Bien que si jaloux de notre douce France, de ses verdoyants paysages, de ses monuments lourds de 2000 ans d'histoire, de sa bonne chère si enviée, force est de reconnaitre que d'y accéder au travers du RER B lorsqu'on a parcouru Omote Sando, Rappongi Hill ou les alentours du pavillon d'or, fait paraître la mère patrie terne, étriquée et surtout - la honte - particulièrement sale.
Au Japon, notamment à Tokyo où s'élancent chaque matin les nuées de millions de salarymen, où l'on fume volontiers (depuis mon dernier passage, dans d'espèces d'abribus où la rue parque désormais les esclaves de la nicotine - mais on fume au restaurant), pas un mégot par terre, pas un papier gras, pas une déjection de canidé. Dans le métro, pas un tag, pas une rayure. C'est simple, on lècherait par terre.

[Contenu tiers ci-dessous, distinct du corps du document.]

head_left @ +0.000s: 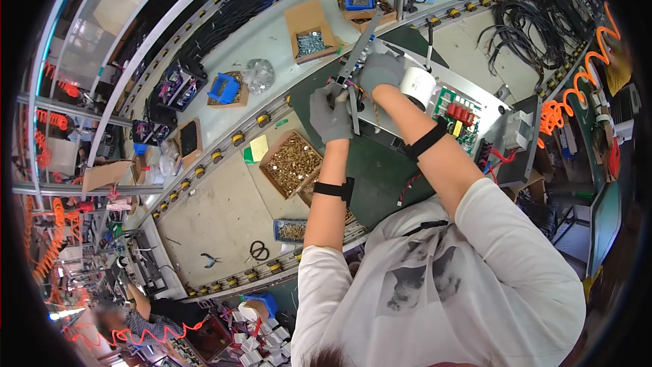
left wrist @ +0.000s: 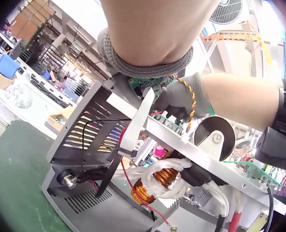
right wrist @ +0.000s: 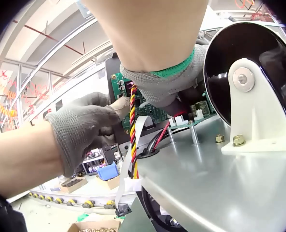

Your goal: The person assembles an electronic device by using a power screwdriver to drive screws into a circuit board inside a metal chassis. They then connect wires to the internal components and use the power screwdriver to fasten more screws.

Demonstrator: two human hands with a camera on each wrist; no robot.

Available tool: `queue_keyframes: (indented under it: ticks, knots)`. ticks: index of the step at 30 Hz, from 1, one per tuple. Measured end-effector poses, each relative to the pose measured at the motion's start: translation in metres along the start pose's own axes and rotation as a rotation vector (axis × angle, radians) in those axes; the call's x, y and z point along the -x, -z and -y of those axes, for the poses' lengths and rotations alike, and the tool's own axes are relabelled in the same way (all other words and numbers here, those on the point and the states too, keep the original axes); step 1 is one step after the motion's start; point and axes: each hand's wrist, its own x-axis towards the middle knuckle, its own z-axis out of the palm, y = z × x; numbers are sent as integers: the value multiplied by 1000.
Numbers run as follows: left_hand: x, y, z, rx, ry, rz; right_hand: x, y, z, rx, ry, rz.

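My left hand, in a grey glove with a bare fingertip showing, holds the edge of an upright dark panel. That panel carries a green circuit board. Beside the fingertip hangs a twisted red, yellow and black wire bundle. My right hand, gloved too, reaches behind the panel over a small board with white connectors. Its fingertips are mostly hidden, and I cannot tell whether they pinch anything. A grey ribbon cable droops below the hands. The metal chassis plate lies under the right hand.
On the chassis stand a white cylinder and a green board with red parts. Copper coils sit inside the grey housing. Left of the green mat is a box of brass fasteners. Pliers lie farther left.
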Motion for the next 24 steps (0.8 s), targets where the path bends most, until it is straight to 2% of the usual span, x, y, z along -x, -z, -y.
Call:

Et que dire des bonnes manières de ses habitants. Le seul rapport avec la "fourmi nipponne" qu'on a prétendu nous vendre il y a quelques années (et l'image d'Epinal de torrents de touristes asiatiques qui se photographient devant nos monuments - mais qui ne persisteront guère s'ils continuent à se faire agresser au sortir des luxueuses boutiques élyséennes), ce sont les hordes tokyoïtes qui se déversent en bruissant depuis des gares cyclopéennes en fendant spontanément leur flot dense au contact des visiteurs ébahis, comme les eaux de la mer rouge devant le peuple hébreux en fuite. Pour le reste, les japonais, certes bruyants à table (toute occasion est bonne pour exploser de rire), sont souriants, gais, aimables, prévenants, récurés jusqu'au bout des ongles, tirés à quatre épingles et ne peuvent construire une phrase sans la ponctuer de "kudasai" (je vous prie) et de "arigato gozaimasu" (merci beaucoup). J'en ai compté pas moins de 9 dans le seul compliment de l'hôtesse japonaise après notre atterrissage. Il faut même y réfléchir à deux fois avant de leur demander son chemin, car ils se feraient plutôt seppuku (vulgairement : Hara Kiri) que de vous décevoir. Au Japon, le sens du service signifie quelque chose. Enfin, malgré un océan de 30 millions d'âmes à Tokyo, il est exceptionnel d'entendre un coup rageur d'avertisseur (un peu plus souvent cependant qu'en 2009, il me semble) et le métro, large, climatisé et constellé d'écrans plats, y est silencieux : chacun surfe, lit ou somnole sans déranger son voisin. Personne n'y bouscule - et encore moins n'y insulte - personne. Presque une villégiature.
Ajoutez à cela la lecture des incomparables "Chroniques japonaises" de Nicolas Bouvier, et vous aurez tous les ingrédients pour un voyage inoubliable en terre nipponne.